**Try it:** Transcribe the full listing exactly.

**Source data:**
━━━━━━━━━━
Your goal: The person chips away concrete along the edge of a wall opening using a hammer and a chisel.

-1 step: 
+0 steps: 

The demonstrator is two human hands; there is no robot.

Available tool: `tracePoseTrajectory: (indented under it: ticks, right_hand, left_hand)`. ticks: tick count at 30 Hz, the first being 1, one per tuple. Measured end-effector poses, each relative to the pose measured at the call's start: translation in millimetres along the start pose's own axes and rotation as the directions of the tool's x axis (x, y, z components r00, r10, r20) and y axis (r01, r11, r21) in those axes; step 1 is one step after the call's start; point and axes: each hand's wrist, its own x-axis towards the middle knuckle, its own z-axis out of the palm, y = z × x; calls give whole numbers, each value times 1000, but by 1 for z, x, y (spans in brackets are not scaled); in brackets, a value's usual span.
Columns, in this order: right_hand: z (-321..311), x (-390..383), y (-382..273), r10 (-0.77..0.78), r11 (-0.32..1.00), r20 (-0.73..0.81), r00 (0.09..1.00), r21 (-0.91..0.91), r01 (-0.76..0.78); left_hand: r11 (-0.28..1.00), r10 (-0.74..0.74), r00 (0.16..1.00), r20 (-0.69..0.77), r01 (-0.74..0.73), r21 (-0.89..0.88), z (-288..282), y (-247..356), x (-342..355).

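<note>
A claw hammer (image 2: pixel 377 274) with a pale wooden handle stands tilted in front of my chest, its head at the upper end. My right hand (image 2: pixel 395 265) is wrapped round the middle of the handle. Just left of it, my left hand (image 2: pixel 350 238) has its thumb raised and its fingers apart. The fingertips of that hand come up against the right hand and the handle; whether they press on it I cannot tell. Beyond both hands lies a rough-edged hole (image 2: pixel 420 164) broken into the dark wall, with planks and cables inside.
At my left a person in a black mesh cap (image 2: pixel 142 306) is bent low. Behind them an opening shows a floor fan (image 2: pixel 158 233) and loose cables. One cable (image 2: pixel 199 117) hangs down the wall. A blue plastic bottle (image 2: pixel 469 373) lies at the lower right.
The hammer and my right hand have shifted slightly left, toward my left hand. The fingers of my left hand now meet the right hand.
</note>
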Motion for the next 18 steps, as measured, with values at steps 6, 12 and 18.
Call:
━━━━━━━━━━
**Worked solution:**
Your goal: The person chips away concrete along the edge of a wall opening using a hammer and a chisel.

-1 step: 
+0 steps: 

The demonstrator is two human hands; there is no robot.

Available tool: `tracePoseTrajectory: (indented under it: ticks, right_hand, left_hand)`. ticks: tick count at 30 Hz, the first being 1, one per tuple. Measured end-effector poses, each relative to the pose measured at the call's start: translation in millimetres along the start pose's own axes and rotation as the directions of the tool's x axis (x, y, z components r00, r10, r20) and y axis (r01, r11, r21) in those axes; step 1 is one step after the call's start; point and axes: each hand's wrist, its own x-axis towards the middle knuckle, its own z-axis out of the palm, y = z × x; calls give whole numbers, each value times 1000, but by 1 for z, x, y (spans in brackets are not scaled); in brackets, a value's usual span.
Columns, in this order: right_hand: z (-321..311), x (-390..383), y (-382..273), r10 (-0.77..0.78), r11 (-0.32..1.00), r20 (-0.73..0.81), r00 (0.09..1.00), r21 (-0.91..0.91), r01 (-0.76..0.78); left_hand: r11 (-0.28..1.00), r10 (-0.74..0.74), r00 (0.16..1.00), r20 (-0.69..0.77), r01 (-0.74..0.73), r21 (-0.89..0.88), z (-288..282), y (-247..356), x (-342..355).

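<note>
A claw hammer (image 2: pixel 377 274) with a pale wooden handle stands tilted in front of my chest, its head at the upper end. My right hand (image 2: pixel 395 265) is wrapped round the middle of the handle. Just left of it, my left hand (image 2: pixel 350 238) has its thumb raised and its fingers apart. The fingertips of that hand come up against the right hand and the handle; whether they press on it I cannot tell. Beyond both hands lies a rough-edged hole (image 2: pixel 420 164) broken into the dark wall, with planks and cables inside.
At my left a person in a black mesh cap (image 2: pixel 142 306) is bent low. Behind them an opening shows a floor fan (image 2: pixel 158 233) and loose cables. One cable (image 2: pixel 199 117) hangs down the wall. A blue plastic bottle (image 2: pixel 469 373) lies at the lower right.
The hammer and my right hand have shifted slightly left, toward my left hand. The fingers of my left hand now meet the right hand.
</note>
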Motion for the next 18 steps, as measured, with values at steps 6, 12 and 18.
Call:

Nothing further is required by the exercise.